**Work instruction**
For the listing below, return the line containing "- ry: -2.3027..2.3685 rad", the line containing "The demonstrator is", and all lines in between, exactly as written and nothing else.
^^^^^^^^
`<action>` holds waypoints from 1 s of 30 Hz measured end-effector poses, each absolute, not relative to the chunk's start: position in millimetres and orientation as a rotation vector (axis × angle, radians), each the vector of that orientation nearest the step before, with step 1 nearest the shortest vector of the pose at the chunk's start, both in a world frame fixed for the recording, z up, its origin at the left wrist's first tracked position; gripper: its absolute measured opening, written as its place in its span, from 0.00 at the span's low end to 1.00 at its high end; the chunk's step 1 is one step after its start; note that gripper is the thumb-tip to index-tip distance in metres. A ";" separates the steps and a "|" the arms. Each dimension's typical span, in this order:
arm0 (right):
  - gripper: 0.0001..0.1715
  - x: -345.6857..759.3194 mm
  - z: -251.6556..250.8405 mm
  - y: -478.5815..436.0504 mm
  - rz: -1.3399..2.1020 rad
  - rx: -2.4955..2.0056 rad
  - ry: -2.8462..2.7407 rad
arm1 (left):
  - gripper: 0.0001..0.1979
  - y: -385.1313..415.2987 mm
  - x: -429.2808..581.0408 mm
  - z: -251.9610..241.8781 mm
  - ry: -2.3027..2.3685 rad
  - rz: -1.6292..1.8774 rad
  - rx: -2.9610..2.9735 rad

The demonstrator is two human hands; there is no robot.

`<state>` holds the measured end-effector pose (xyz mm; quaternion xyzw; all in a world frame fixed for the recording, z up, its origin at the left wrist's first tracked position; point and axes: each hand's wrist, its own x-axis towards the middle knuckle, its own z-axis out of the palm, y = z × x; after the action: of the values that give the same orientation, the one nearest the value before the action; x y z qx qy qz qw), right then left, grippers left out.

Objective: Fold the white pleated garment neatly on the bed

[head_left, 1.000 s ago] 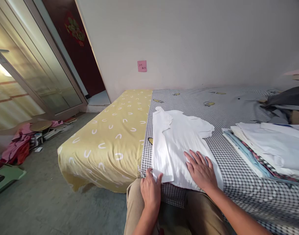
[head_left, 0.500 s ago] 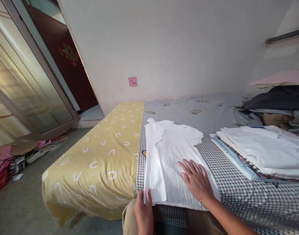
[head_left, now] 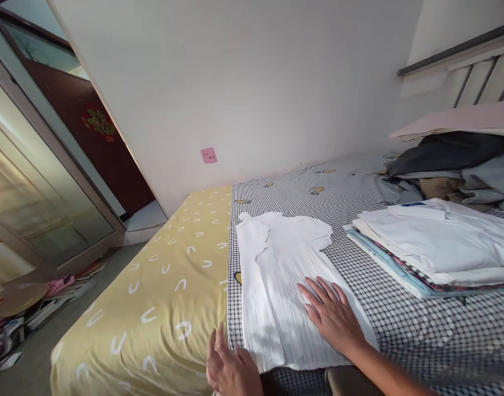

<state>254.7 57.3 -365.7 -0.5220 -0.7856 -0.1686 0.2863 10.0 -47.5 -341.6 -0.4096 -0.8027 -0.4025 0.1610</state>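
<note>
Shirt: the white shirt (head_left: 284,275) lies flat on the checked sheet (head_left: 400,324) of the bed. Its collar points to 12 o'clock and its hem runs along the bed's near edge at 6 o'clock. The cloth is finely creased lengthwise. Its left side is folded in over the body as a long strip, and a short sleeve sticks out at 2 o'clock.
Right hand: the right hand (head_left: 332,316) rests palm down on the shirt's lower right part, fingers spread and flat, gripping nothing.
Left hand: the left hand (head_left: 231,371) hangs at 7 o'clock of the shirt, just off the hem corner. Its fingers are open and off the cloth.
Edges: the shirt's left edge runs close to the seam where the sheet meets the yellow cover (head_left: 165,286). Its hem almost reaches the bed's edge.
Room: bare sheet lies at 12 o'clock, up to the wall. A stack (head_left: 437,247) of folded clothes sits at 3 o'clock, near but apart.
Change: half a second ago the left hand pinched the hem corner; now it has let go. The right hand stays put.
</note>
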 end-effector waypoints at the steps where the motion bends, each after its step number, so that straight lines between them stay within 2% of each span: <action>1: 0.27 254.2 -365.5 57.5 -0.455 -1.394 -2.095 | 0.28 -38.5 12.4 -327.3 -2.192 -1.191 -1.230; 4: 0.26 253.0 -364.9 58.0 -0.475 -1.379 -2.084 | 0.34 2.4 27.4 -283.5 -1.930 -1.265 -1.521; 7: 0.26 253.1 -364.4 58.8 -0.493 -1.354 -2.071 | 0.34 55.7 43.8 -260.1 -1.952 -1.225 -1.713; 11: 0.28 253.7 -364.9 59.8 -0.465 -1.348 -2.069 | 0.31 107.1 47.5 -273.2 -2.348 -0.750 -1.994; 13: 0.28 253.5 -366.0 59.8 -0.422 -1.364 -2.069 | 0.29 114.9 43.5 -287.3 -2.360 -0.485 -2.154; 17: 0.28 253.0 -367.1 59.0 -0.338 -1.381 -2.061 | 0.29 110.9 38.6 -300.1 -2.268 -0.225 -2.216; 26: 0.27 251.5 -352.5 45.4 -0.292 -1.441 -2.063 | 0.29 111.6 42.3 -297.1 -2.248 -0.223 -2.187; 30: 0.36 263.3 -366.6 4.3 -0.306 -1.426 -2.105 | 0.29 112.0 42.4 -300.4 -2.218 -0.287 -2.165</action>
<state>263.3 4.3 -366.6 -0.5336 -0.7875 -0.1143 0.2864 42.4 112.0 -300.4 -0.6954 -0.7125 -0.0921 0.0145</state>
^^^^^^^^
**Response area**
  - ry: -2.3027..2.3685 rad
  - rz: -1.6292..1.8774 rad
  - rx: -2.9610..2.9735 rad

The demonstrator is two human hands; there is no robot.

There is no more to add to the answer.